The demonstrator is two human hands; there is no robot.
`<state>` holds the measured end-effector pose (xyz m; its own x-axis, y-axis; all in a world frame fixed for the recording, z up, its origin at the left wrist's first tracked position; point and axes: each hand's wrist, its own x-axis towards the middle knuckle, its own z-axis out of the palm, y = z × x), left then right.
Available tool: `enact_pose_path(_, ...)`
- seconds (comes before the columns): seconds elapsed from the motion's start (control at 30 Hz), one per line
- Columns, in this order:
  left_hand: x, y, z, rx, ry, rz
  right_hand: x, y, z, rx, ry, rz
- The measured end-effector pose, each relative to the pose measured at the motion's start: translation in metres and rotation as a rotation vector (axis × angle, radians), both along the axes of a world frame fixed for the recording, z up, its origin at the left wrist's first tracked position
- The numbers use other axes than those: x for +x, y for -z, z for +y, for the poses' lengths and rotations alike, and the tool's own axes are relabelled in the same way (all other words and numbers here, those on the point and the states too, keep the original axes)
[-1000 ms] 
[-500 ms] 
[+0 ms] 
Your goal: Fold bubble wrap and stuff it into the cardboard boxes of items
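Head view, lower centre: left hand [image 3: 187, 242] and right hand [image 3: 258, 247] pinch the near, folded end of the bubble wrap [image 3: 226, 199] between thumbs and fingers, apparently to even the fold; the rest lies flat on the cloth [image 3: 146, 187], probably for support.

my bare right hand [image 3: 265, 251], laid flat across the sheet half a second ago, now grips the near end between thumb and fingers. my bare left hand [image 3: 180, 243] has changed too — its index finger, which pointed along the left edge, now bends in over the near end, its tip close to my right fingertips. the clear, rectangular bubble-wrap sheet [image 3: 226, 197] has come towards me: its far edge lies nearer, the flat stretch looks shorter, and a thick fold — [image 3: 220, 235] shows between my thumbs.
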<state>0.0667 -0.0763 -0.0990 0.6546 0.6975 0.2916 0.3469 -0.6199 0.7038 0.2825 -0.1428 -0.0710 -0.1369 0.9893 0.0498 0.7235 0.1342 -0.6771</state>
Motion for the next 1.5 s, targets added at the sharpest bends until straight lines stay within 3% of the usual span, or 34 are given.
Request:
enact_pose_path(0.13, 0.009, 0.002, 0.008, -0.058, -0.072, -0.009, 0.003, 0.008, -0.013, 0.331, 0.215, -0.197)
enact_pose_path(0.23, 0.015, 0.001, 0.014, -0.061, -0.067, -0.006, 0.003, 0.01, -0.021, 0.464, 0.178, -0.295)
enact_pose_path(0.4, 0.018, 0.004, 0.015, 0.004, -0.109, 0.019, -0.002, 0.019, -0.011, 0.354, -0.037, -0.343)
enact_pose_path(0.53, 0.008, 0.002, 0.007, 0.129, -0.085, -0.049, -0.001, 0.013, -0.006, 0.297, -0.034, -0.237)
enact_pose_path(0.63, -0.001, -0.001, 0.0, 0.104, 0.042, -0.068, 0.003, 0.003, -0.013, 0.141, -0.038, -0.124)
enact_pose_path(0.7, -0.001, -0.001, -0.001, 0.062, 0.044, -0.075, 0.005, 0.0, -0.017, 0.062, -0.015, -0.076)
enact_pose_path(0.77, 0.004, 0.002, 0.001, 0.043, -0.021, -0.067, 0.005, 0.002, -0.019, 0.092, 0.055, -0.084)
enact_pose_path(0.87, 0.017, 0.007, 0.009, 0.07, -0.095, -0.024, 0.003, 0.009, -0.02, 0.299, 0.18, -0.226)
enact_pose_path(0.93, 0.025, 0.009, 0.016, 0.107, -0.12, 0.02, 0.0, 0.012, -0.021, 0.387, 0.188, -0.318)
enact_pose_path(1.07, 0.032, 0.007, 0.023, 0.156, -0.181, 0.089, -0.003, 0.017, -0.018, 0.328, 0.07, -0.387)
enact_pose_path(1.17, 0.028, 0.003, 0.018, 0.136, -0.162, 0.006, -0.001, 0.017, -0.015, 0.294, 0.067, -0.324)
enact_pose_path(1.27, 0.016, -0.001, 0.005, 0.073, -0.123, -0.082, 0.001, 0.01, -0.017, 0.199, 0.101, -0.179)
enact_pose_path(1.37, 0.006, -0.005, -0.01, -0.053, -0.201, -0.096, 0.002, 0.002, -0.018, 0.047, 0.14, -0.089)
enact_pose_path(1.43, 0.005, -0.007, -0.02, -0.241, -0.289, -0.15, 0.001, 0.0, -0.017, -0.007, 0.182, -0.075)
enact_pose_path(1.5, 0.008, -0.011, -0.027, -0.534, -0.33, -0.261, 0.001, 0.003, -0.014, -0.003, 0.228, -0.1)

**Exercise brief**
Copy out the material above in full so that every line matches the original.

**Written solution**
The demonstrator is two human hands; there is no robot.
`<state>` holds the measured end-effector pose (xyz m; its own x-axis, y-axis; all in a world frame fixed for the recording, z up, its origin at the left wrist's first tracked position; point and axes: each hand's wrist, its own x-axis towards the middle knuckle, its own z-axis out of the palm, y = z × x), left then right.
Available tool: `enact_pose_path(_, ...)`
- seconds (comes before the columns): seconds elapsed from the motion's start (control at 30 Hz), one per line
- Columns, in this order:
  left_hand: x, y, z, rx, ry, rz
  right_hand: x, y, z, rx, ry, rz
- The measured end-effector pose, each relative to the pose measured at the motion's start: translation in metres and rotation as a rotation vector (axis × angle, radians), both along the axes of a world frame fixed for the recording, z up, its origin at the left wrist's first tracked position
- The numbers use other axes than those: x for +x, y for -z, z for +y, for the poses' lengths and rotations alike, and the tool's own axes are relabelled in the same way (all other words and numbers here, those on the point and the states too, keep the original axes)
[-1000 ms] 
[-500 ms] 
[+0 ms] 
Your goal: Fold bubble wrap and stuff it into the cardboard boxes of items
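Head view, lower centre: left hand [image 3: 187, 242] and right hand [image 3: 258, 247] pinch the near, folded end of the bubble wrap [image 3: 226, 199] between thumbs and fingers, apparently to even the fold; the rest lies flat on the cloth [image 3: 146, 187], probably for support.

my bare right hand [image 3: 265, 251], laid flat across the sheet half a second ago, now grips the near end between thumb and fingers. my bare left hand [image 3: 180, 243] has changed too — its index finger, which pointed along the left edge, now bends in over the near end, its tip close to my right fingertips. the clear, rectangular bubble-wrap sheet [image 3: 226, 197] has come towards me: its far edge lies nearer, the flat stretch looks shorter, and a thick fold — [image 3: 220, 235] shows between my thumbs.
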<state>0.0667 -0.0763 -0.0990 0.6546 0.6975 0.2916 0.3469 -0.6199 0.7038 0.2825 -0.1428 -0.0710 -0.1369 0.9893 0.0498 0.7235 0.1342 -0.6771</state>
Motion for the next 1.5 s, targets added at the sharpest bends until straight lines stay within 3% of the usual span, or 34 are given.
Request:
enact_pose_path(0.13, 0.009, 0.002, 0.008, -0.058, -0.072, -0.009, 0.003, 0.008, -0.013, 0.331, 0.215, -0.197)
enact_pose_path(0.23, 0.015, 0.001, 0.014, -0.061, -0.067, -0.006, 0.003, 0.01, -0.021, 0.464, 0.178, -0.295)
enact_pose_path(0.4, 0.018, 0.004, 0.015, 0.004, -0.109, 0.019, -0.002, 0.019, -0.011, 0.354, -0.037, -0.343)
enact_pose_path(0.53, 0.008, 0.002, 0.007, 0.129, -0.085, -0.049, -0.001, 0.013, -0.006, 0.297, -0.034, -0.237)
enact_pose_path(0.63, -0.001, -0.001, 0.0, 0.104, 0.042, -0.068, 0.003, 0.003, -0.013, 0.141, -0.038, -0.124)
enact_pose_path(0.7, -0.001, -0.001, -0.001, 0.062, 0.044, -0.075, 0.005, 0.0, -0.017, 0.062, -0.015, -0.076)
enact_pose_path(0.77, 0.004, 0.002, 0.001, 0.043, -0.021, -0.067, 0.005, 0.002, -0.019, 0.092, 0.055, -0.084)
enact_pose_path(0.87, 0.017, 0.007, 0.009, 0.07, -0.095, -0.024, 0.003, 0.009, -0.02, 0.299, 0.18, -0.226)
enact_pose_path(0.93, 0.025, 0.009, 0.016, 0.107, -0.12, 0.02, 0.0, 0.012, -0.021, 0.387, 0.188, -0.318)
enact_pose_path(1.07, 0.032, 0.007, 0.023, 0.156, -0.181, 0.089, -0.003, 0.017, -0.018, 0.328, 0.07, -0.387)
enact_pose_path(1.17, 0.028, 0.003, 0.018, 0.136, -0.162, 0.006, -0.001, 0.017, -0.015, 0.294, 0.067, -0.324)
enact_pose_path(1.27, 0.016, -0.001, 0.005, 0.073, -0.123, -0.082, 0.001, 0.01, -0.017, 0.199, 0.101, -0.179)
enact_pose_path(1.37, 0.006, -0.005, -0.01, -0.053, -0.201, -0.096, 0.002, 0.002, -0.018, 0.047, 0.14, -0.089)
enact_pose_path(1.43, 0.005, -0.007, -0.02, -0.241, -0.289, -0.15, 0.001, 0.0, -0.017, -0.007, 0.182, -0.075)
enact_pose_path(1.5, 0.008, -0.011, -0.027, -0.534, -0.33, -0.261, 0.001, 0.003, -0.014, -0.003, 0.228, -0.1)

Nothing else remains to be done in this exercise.